For a party we planned on hosting on Saturday, I wanted to make another Milk Bar recipe
. So without any further ado, here's my breakdown of this project:
This is an item that is hard to find here in Toronto: most stores either don't carry it, or the quality isn't high. Gone are the days when I'd travel across the city to source an ingredient. Instead, I decided to try and make it myself following this recipe
, attributed to Pierre Hérme. A bulk vendor in Kensington Market offered both shelled and unshelled unsalted Iranian pistachios, but I didn't like the look of the dusty unshelled ones, so the three of us sat down and plucked the nuts out of their shells over a few nights. I calculated I needed a double batch of the recipe, and followed its straightforward procedure. Toasting the nuts helped to loose their skins, which I rubbed off to reduce bitterness. At first, in the food processor, the nut mixture was just a coarse mass of chopped, syrupy nuts. With a generous amount of sunflower oil trickled in through the feed tube, the mixture began to move. After 5 minutes or so, it turned into a smooth, green paste. The taste of this homemade pistachio paste is intense: very nutty and rich, and quite sweet. It differs from a nut butter, in that there is added sugar and oil. But from reading other experiences online, a cake made with pistachio butter does not turn out the same. I kept the finished paste in a glass container, and refrigerated it for the week.
On (Good) Friday morning, I made one recipe of milk crumbs, replacing the wheat flour with brown rice flour (since it was Passover). Only half the batch is required for this cake.
Later on Friday, I worked on the cake. Since the nut paste was sweet, and Tosi's taste is already sweet, I reduced the confectioner's sugar in the recipe by half. I opted for the gluten-free option, which replaces AP flour with ground almonds, so that guests observing Passover would still be able to partake. And instead of pistachio oil (another hard to find, and/or expensive item), I used hazelnut oil (also expensive, but something which I had on hand). Since I still don't have a quarter sheet pan, I improvised using a half sheet pan, and a barrier made from a cake ring, parchment and a Silpat (see the photo). After baking 22 minutes, it was still a bit wet, so I let it go longer. Unfortunately, I forgot about it for a bit, and by the time I took it out, it had turned quite brown. The texture is quite delicate and crumbly, as to be expected for something made with egg whites and nuts.
This recipe is unusual to me in that it calls for the use of a blender as well as gelatin. Normally, lemon curd is a lot of egg yolks, sugar, lemon juice and butter. Here, in Milk Bar's recipe, the first three ingredients plus a lot of zest, are blended together. The 64 oz Vitamix container had no problem with the small quantity of ingredients, but incorporated a lot of air into the mixture. On the stove, the mixture came to a boil quickly but fortunately did not scramble. Back in the blender, with a few knobs of cold butter and the bloomed gelatin, it took no time to melt and emulsify the fat to form a smooth, buttery and lemony curd. Absolutely delicious!

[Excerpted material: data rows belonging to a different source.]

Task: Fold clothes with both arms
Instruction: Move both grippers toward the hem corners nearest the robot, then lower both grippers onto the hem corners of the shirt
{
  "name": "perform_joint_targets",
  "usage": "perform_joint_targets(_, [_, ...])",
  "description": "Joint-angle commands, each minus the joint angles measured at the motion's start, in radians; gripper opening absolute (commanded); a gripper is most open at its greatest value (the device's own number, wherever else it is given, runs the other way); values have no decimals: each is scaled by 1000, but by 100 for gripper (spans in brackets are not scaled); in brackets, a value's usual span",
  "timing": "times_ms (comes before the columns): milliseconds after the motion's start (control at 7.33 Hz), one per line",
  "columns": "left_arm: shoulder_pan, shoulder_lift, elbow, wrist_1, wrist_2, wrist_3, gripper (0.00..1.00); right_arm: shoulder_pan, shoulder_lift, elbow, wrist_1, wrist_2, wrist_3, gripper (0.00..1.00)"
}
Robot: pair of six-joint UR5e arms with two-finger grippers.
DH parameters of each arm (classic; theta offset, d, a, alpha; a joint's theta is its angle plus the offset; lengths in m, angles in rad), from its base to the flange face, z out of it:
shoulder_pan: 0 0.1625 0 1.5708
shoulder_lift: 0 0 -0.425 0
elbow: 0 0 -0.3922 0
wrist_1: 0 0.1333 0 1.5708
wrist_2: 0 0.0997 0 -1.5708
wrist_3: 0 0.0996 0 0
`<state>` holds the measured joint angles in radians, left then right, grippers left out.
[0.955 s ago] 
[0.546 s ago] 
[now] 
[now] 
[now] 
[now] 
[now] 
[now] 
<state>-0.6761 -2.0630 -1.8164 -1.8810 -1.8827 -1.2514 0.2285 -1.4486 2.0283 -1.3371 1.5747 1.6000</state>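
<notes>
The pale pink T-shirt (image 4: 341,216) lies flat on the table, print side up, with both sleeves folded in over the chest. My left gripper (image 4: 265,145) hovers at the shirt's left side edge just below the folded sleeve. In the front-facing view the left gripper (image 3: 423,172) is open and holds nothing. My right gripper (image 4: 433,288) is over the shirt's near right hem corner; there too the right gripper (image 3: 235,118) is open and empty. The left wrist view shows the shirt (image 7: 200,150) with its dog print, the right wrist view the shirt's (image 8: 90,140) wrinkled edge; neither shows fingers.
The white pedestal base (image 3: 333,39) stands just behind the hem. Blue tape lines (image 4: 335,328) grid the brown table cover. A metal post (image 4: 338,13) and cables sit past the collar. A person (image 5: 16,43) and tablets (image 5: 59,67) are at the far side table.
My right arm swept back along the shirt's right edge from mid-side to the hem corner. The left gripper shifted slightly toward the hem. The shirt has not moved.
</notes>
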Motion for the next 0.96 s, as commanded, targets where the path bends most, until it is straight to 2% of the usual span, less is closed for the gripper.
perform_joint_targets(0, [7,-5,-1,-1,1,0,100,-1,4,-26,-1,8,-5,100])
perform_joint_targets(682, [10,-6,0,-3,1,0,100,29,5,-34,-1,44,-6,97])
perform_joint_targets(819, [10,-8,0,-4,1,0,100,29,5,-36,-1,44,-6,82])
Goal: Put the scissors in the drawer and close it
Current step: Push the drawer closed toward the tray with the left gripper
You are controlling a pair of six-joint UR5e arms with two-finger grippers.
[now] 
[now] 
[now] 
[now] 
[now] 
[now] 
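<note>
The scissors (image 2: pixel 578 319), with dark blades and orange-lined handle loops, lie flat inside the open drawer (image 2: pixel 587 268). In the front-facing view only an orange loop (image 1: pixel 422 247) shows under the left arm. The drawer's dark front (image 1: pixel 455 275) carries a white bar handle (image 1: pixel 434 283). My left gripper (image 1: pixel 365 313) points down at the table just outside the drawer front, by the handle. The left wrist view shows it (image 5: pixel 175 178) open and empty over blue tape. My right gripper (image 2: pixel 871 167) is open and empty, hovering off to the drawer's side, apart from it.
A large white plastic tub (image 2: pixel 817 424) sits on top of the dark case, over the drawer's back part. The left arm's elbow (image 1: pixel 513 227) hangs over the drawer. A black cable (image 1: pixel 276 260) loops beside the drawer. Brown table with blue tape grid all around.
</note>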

I think the butter was a bit too cold, as it formed lumps while creaming it with the sugar. But with lots of whipping after incorporating the pistachio butter, it became homogeneous. I was pleased with the light green colour, as many other people who've made and photographed this cake on the Web had yellowish or brownish frostings.
To be ready for Saturday afternoon, I assembled the cake on Friday evening. Using the same setup as I employed for the previous layer cake
, I placed the acetate strip inside a springform band, atop a parchment lined baking sheet. To keep the already-high calorie count in check, I skipped moistening the cake rounds with pistachio oil. The rounds were very soft and I couldn't transfer an entire disc from the baked layer into the ring without it breaking. Perhaps because my sheet cake was spread slightly larger than a quarter-sheet pan, my finished cake was not a full 6" high.
This is another winner from Milk Bar. Nutty, crunchy, soft, tangy, sweet… there's a lot going on here, but it comes together beautifully.